Data items
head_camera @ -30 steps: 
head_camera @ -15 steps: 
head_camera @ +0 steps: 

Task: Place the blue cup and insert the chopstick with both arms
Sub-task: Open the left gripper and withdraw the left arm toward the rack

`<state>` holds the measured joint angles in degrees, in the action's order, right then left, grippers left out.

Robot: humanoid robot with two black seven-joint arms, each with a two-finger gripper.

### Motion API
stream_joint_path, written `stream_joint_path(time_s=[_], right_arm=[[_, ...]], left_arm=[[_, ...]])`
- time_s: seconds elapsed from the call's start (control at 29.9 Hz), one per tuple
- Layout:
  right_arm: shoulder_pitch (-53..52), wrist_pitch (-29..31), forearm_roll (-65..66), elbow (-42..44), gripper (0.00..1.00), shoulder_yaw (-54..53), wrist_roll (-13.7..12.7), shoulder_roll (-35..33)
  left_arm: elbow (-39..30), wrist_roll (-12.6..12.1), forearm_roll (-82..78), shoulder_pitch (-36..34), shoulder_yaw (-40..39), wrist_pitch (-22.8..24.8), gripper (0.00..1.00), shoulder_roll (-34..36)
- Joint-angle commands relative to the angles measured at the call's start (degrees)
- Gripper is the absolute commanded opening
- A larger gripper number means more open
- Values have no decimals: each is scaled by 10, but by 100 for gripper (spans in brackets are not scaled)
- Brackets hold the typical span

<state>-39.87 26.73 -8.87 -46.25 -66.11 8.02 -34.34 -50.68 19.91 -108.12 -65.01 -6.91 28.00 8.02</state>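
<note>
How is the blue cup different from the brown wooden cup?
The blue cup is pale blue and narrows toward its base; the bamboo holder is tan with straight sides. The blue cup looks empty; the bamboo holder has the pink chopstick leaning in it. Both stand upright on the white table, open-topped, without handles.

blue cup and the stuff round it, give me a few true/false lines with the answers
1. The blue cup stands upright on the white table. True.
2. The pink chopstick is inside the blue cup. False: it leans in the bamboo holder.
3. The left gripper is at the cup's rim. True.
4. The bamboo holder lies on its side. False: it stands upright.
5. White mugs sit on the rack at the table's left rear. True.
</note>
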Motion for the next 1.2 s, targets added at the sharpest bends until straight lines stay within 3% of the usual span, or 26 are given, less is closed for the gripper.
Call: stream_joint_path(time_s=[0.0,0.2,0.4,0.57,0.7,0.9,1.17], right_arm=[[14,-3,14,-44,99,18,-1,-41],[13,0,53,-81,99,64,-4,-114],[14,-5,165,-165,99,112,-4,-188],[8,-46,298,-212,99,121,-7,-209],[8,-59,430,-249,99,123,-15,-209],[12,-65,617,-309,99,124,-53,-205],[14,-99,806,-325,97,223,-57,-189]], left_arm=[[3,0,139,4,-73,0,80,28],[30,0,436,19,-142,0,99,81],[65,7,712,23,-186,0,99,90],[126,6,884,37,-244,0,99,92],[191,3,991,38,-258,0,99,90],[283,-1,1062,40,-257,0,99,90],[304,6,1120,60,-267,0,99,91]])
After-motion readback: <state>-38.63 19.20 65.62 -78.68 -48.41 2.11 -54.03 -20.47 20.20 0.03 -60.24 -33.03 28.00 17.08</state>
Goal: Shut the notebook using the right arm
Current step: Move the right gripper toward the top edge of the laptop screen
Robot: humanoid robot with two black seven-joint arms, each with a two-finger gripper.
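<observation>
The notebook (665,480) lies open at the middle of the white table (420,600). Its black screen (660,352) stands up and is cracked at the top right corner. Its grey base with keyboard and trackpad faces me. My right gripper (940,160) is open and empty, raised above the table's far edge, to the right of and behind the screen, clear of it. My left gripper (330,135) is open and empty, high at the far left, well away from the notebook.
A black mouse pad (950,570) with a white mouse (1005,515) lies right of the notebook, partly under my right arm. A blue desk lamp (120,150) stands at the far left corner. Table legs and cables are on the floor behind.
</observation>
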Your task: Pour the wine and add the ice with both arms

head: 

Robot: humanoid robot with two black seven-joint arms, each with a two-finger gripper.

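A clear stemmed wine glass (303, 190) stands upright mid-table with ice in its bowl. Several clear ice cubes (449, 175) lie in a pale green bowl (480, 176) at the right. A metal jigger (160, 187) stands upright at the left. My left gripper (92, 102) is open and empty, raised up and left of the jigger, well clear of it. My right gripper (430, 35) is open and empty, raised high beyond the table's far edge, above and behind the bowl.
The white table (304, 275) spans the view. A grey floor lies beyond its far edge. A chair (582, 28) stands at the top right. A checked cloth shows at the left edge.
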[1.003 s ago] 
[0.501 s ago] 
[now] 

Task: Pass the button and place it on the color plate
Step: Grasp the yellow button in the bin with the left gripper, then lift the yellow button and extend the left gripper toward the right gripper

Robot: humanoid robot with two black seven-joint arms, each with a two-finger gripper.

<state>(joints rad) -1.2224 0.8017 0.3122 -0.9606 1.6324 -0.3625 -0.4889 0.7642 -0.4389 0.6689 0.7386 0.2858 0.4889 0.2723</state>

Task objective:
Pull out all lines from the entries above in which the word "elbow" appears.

Answer to the exercise:
  right_arm: shoulder_pitch (-53..52), wrist_pitch (-29..31), forearm_roll (-65..66), elbow (-42..44), gripper (0.00..1.00), shoulder_yaw (-54..53), wrist_roll (-13.7..12.7), shoulder_roll (-35..33)
  left_arm: elbow (-39..30), wrist_roll (-12.6..12.1), forearm_roll (-82..78), shoulder_pitch (-36..34), shoulder_yaw (-40..39), wrist_pitch (-22.8..24.8), gripper (0.00..1.00), shoulder_roll (-34..36)

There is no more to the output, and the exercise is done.